“Our ability to grow is directly proportional to an ability to entertain the uncomfortable.”–Twyla Tharp
I love being cozy and comfortable. I like “nesting” at home. I love curling up with a book. I love making dinner for myself and a friend and tucking into an evening of wine, conversation, and good food. I love throw pillows and a pile of books within reach. I like art on the walls and bright colors. I like solving puzzles and playing word games and trivia. I like watching a good movie, feet tucked under. I like sitting on the patio in all seasons, pondering and listening and looking. I like tea and a pantry full of staples. I like going for hikes and then sitting down on a rock to enjoy the view. I like a small backpack filled with the essentials. I like going for a run or going to the pool to swim laps. I like small places, like a meditation corner, or my small car or my small apartment, or my small tent staked in the wilderness. I like the “boho” look of mixed decor styles and lots of objects. I like having a scarf or a sweater within reach to adjust to fluctuating temperatures.
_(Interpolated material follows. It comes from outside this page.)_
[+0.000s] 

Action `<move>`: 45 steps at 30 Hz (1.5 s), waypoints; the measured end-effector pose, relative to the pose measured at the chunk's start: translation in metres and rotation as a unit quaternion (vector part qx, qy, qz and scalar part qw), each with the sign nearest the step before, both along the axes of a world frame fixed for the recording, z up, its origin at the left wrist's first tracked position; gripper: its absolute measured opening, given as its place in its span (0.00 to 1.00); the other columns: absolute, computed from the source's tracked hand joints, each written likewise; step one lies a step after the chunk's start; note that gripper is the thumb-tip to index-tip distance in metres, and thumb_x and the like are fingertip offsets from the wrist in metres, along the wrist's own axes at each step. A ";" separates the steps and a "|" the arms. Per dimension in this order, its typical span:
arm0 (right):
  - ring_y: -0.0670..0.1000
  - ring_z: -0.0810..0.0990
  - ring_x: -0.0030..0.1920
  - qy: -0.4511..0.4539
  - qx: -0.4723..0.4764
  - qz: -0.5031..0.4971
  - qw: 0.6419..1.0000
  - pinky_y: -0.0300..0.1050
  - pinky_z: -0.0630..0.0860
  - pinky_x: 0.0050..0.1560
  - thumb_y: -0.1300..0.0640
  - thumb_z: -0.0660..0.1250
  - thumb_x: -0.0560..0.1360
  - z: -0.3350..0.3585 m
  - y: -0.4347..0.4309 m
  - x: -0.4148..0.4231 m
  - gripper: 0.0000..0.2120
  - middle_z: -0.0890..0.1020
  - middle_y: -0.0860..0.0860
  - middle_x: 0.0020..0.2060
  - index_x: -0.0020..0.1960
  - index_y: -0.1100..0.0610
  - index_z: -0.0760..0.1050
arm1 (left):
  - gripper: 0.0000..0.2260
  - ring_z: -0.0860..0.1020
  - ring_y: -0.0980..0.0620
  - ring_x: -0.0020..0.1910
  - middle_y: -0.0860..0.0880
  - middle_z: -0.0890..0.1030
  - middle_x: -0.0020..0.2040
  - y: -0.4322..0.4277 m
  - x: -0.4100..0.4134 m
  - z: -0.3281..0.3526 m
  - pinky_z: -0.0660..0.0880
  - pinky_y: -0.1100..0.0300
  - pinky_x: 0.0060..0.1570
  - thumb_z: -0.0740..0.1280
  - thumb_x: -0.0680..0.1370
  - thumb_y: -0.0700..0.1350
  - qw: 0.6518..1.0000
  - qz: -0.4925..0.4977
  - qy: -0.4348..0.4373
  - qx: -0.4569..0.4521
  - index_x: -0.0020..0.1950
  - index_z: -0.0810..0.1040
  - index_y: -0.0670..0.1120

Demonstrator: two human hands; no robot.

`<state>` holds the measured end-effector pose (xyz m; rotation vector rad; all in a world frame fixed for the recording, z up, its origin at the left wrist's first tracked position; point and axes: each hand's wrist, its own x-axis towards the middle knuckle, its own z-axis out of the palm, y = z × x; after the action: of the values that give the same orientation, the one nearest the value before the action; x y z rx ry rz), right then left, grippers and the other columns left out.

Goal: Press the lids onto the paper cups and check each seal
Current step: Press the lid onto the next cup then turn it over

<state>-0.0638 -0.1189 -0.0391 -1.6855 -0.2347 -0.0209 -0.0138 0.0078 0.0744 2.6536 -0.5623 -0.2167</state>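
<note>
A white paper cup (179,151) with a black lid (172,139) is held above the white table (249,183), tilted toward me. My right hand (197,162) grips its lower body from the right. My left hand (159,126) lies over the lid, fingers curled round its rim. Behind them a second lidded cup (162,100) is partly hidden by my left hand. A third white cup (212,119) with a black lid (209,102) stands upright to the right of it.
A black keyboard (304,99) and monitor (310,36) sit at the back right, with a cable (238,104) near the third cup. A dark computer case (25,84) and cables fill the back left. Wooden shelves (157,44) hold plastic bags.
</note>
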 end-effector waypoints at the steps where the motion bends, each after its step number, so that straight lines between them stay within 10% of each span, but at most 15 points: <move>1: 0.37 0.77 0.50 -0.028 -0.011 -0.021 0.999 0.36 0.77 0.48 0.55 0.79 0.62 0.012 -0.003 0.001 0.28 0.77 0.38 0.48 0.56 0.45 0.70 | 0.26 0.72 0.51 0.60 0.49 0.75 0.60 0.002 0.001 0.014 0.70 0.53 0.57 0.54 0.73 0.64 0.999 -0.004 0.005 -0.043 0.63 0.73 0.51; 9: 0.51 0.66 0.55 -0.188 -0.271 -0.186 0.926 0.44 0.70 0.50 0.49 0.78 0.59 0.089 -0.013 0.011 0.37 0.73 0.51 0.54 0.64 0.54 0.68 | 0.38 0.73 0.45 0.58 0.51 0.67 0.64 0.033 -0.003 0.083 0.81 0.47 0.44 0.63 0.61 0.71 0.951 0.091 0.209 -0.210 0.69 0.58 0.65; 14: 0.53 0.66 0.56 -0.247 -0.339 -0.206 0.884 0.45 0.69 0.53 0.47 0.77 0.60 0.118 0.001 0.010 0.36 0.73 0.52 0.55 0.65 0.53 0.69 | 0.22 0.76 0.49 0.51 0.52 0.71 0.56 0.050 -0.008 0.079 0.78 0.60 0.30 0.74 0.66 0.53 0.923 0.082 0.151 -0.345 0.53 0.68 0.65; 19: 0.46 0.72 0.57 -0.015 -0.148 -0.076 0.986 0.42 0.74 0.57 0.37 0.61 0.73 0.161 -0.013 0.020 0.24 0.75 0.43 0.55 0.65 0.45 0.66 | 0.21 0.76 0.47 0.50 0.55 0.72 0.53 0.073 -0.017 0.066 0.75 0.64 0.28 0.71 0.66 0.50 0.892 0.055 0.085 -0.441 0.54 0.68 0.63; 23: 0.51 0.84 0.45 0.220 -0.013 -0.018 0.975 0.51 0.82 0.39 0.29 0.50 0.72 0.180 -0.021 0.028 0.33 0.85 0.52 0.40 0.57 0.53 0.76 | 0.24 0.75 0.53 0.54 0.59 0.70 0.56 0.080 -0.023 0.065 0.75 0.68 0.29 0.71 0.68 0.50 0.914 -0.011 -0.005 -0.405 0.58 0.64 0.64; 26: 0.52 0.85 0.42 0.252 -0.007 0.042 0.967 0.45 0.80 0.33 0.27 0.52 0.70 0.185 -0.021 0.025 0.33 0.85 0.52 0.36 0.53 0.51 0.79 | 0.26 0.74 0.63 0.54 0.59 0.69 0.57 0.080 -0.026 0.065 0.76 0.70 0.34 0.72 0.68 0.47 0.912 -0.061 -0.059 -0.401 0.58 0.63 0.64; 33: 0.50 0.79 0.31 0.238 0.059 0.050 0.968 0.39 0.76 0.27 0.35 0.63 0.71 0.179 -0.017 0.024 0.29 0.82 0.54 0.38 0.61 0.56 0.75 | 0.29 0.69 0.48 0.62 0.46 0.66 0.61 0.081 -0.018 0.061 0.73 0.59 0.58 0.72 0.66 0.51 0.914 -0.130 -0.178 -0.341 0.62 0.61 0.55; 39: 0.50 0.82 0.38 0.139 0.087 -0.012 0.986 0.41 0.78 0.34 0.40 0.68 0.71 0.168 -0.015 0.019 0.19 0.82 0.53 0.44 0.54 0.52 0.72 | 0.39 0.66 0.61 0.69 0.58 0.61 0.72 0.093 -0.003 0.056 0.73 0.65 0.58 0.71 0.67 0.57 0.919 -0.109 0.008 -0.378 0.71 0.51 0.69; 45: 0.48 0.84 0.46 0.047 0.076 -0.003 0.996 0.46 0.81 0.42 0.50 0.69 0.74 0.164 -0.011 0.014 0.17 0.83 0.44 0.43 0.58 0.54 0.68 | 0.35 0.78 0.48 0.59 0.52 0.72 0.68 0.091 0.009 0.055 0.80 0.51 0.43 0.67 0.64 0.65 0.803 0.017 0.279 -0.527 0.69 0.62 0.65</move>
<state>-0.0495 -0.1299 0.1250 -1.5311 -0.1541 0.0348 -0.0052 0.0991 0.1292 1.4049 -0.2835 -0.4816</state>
My clothing style is based in comfort: cozy sweaters and scarves, soft skirts, ballet flats, stretchy jeans, cute t-shirts. I like a steady and predictable schedule of teaching environmental education. I like a night out underneath the stars. I love doing the things I am good at, where I know my skills and talents. I like the comfort of my small group of close friends, some local and some long-distance.
Growth, though, doesn’t usually accompany comfort, at least for me, for now. Currently, I’m entering a period of being uncomfortable, willingly and knowingly.
I am returning to school, to finish a much talked about and much dreamed about program in massage therapy. As a result, I am leaving my full-time job. It will be bumpy. I have a few job prospects, but it’s uncomfortable when things aren’t clear and certain. For almost all of my adult life, I have had a full-time job and a clear identity tied in with my work. Now, school will be the central puzzle piece. I’m pursuing several part-time and nontraditional choices to help pay rent that leave me some flexibility to work around classes and massage clinic hours. That is uncomfortable. That is growth.
I am pursuing some writing projects. I am seeing if I can make this go from a hobby and “side gig” to a source of income and part of a profession. That is uncomfortable. That is growth.
I am going deeper in some spiritual work. While I have done a lot in the last two or three years, I have mostly pursued the easier “low hanging fruit.” Now, I need to go below the surface stuff. I need to look at the unexamined. It’s time to dig deeper and go further. That is uncomfortable. That is growth.
I am finishing an online class that might lead to another side profession. It’s too uncomfortable to talk about now. It’s hard and amazing and stretching my brain in new ways. That is uncomfortable. That is growth.
I just joined a local nonprofit board for an organization I love. I am lining up a volunteer opportunity that does not seem easy, but will allow me to serve. Both of these make me uncomfortable. That is growth.
I am also going for a deep clean. I have pared away some, but there is more to do. While I keep a clean and cozy home, I want to further examine my relationship with things. At the urging of a friend, and with the purchase of Marie Kondo’s The Life Changing Magic of Tidying Up, I want to make more space and clear away. It’s not so much about organizing cabinets, closets, and bookshelves. Been there, done that. I can clear out a closet of a few items to donate, but I need to go deeper, and further. I want to look at the patterns and let go of the need for so much stuff. That is uncomfortable. That is growth.
I am working on a new fitness plan, to get back into shape and to work on some new goals. It is hard. That is uncomfortable. That is growth.
Here I am, on the precipice of growth and change. Actually, I hope that I am always growing and changing. This just happens to be the clear, yet murky spot of being uncomfortable and facing big change and growth. There will be engagement and introspection. There will be cleaning and dealing with the clutter. There will be examining and dealing within the deeper self. There will be times when it’s muddy and dusty. Usually, things are messy in the midst of a change and growth. It will be uncomfortable. That is growth.
I won’t be writing on the blog very often. With all of this growth and change, it’s time to hunker down, be quiet, and get the work done. Uncomfortable growth, let’s begin.